Even Nature can become depraved if people relentlessly incite it to do so . . . And Nature must have had an interest, taking an unscrupulous glance at our history where it discovered the perfect setting it needed to try out some new experimental form of life.

From the introduction:
Nicknamed the “City of Black Magic” by its tolerant Italian neighbors, Turin has a long reputation for everything disquieting and spooky. By dread coincidence, Turin has also lent its Italian name to the Torino Scale, used by astronomers to grade the chances that a near-Earth object might “threaten the future of civilization as we know it.”
This is a spooky book. Uncanny.
A decade previously, Turin suffered twenty days of mass insomnia marked by nightly massacres committed by persons unseen or indescribable. The many hundreds of witnesses cannot explain what happened. Today (and “today” is very much the 1970s), an aspiring Turinese author sets out to untangle the mystery of those twenty days. What he discovers is a thoroughly inventive and chilling strain of cosmic horror. Also a metaphor for how power and ideologies use ordinary people, because horror fiction, like science fiction, is at its most affecting when it’s social fiction.

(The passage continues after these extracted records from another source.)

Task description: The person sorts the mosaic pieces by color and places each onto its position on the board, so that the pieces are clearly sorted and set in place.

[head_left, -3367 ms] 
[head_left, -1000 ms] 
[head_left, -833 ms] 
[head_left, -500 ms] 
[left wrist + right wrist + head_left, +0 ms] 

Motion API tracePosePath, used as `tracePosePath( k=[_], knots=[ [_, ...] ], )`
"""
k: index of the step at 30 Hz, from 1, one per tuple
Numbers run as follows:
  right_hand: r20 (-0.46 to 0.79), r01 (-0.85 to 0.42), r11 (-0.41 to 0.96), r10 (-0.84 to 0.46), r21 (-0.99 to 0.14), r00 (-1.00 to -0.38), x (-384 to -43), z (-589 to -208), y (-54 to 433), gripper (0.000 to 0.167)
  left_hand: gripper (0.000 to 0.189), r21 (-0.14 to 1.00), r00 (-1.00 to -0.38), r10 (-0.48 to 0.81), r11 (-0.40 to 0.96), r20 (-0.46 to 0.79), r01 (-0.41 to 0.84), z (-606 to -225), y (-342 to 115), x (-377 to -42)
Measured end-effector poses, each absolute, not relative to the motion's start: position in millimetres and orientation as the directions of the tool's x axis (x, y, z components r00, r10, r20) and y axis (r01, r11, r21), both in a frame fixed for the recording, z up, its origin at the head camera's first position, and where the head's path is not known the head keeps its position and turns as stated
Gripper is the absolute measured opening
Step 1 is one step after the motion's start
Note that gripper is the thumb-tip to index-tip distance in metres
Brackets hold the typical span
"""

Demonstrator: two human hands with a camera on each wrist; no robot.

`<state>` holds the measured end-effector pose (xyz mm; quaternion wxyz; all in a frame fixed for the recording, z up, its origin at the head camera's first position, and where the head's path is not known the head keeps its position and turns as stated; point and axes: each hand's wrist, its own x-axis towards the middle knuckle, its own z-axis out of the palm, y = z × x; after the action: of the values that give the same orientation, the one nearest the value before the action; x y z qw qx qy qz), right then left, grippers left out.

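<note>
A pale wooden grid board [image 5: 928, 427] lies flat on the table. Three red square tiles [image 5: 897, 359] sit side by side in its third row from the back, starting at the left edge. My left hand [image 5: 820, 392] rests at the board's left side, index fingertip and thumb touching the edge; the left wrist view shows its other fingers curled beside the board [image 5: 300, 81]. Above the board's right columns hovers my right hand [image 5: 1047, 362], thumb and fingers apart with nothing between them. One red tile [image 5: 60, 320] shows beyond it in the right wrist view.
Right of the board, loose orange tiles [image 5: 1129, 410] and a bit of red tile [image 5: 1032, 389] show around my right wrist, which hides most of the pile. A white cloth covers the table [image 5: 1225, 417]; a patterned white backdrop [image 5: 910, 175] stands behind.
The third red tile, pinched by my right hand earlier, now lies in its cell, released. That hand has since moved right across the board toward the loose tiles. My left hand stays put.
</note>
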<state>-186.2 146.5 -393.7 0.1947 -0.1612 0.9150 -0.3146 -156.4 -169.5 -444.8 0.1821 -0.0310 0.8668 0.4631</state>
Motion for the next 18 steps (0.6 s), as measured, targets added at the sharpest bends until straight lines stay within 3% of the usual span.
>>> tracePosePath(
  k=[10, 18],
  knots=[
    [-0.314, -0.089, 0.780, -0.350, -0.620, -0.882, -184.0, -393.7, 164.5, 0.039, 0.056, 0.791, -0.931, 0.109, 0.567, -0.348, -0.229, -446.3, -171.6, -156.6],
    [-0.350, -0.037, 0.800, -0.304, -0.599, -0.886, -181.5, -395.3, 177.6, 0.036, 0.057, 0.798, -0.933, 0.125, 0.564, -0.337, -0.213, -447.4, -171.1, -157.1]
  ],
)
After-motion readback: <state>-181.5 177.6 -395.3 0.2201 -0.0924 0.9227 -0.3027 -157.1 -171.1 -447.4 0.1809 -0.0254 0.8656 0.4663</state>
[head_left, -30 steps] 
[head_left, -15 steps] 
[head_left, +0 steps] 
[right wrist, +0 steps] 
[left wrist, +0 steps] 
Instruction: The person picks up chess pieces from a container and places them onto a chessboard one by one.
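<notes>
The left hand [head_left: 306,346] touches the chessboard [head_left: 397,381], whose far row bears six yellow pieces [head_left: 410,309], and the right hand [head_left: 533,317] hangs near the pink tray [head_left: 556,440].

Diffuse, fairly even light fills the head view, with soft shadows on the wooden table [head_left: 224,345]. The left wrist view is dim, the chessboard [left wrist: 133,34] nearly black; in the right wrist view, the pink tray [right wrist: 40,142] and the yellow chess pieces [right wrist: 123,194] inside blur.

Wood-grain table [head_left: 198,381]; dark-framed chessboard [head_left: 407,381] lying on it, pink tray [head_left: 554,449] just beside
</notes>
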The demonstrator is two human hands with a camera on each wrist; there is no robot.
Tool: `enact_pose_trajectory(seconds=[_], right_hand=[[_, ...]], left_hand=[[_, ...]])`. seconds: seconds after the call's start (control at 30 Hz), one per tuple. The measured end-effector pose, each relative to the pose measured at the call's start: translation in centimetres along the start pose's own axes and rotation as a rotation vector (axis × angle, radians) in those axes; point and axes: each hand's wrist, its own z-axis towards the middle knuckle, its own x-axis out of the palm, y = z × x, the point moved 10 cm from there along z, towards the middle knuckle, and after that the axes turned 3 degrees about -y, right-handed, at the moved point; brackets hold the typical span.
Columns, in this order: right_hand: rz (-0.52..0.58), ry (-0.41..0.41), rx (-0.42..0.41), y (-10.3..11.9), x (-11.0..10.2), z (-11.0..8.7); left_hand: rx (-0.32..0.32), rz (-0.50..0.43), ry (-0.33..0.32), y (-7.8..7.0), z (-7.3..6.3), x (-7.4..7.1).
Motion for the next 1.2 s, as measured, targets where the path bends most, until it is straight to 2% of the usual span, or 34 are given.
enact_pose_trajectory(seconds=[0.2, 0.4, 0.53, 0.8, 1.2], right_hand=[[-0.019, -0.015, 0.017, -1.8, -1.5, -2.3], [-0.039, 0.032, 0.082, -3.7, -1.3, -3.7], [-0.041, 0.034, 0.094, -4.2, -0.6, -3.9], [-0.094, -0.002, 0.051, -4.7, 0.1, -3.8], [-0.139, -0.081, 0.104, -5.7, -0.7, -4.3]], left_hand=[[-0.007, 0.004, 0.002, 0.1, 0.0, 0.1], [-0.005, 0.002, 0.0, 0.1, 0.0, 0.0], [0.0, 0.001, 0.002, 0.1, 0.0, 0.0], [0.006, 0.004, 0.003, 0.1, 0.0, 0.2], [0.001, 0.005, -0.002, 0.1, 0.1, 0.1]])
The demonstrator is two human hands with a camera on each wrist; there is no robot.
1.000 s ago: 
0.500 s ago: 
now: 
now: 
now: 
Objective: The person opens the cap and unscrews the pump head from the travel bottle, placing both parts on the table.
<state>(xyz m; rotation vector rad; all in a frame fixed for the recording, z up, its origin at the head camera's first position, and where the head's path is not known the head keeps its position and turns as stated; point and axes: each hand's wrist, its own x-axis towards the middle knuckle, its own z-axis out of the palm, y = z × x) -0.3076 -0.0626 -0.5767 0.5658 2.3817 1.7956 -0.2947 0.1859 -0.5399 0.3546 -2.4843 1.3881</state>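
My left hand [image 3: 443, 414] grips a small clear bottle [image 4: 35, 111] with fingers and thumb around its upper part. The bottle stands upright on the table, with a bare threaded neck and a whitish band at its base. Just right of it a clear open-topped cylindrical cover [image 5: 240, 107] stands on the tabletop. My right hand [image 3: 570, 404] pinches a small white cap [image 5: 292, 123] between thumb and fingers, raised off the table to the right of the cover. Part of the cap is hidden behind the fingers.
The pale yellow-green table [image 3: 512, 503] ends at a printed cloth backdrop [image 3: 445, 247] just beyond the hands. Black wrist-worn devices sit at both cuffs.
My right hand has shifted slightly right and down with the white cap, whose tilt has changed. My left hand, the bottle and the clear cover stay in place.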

Its most compelling invention, though – and remember this book was written in 1975, only translated into English by Ramon Glasov in 2016 – is the Library. From the intro:
Perhaps De Maria’s most farsighted invention is a Church-run charitable enterprise called the “Library,” created in a door-to-door appeal by a mysterious group of smiling teens. It consists of a reading room where citizens can donate their private diaries or browse the written thoughts of others.
The Library’s supposed goal is to help shy individuals find friends with similar interests and connect in “dialogues across the ether” after paying a nominal fee to learn the diarist’s identity. Read today, in a world driven by blogging and social media, much of this sounds too familiar. Without ever mentioning computers, De Maria has predicted the Internet’s evolution better than many cyberpunk novels from the eighties and nineties. Tellingly enough, the Library’s patrons turn out to be “people with no desire at all for ‘regular human communication.’ ” The institution becomes a colossal storehouse of memoirs by perverts and maniacs, taboo fantasies and even whole diaries devoted to bullying
“It had the variety and at the same time the wretchedness of things that can’t find harmony with Creation, but which still exist, and need someone to observe them, if only to recognize that it was another like himself who’d created them.”
Worse, rather than helping its users connect, the Library consumes their privacy in a “web of mutual espionage . . . malicious and futile.”
And though the Library’s initial form, housed in one location, is destroyed, it later reappears in a distributed network that covertly spans the whole city, as ineradicable as the Internet in real life.
It very much resonates with our contemporary condition:
“Do you think human beings are really like bottomless wells? That we can drain ourselves endlessly without sooner or later finding our souls depleted? In all likelihood, that’s what people did believe, otherwise we would have stopped soon enough; but, unfortunately, we preferred to let the vampires drain everything, with the most extreme consequences.”
This is, however, only one element of a fascinatingly creepy book. It’s very good at creeping threat and incidental weirdness. And I like a good haunted radio. The protagonist is nameless, the people he encounters are broken and fearful, but there is humanity to hold on to, enough that I found myself cringing in dark expectation when the narrator commits an obvious-to-me error. That’s testament enough to the book’s atmosphere.
It’s like a young Calvino rewrote an old Lovecraft, with Eco editing.
It may well have been a response to Italian domestic politics and terror of the 1970s, but it continues to speak in valuable ways. And is, to boot, a hell of a read.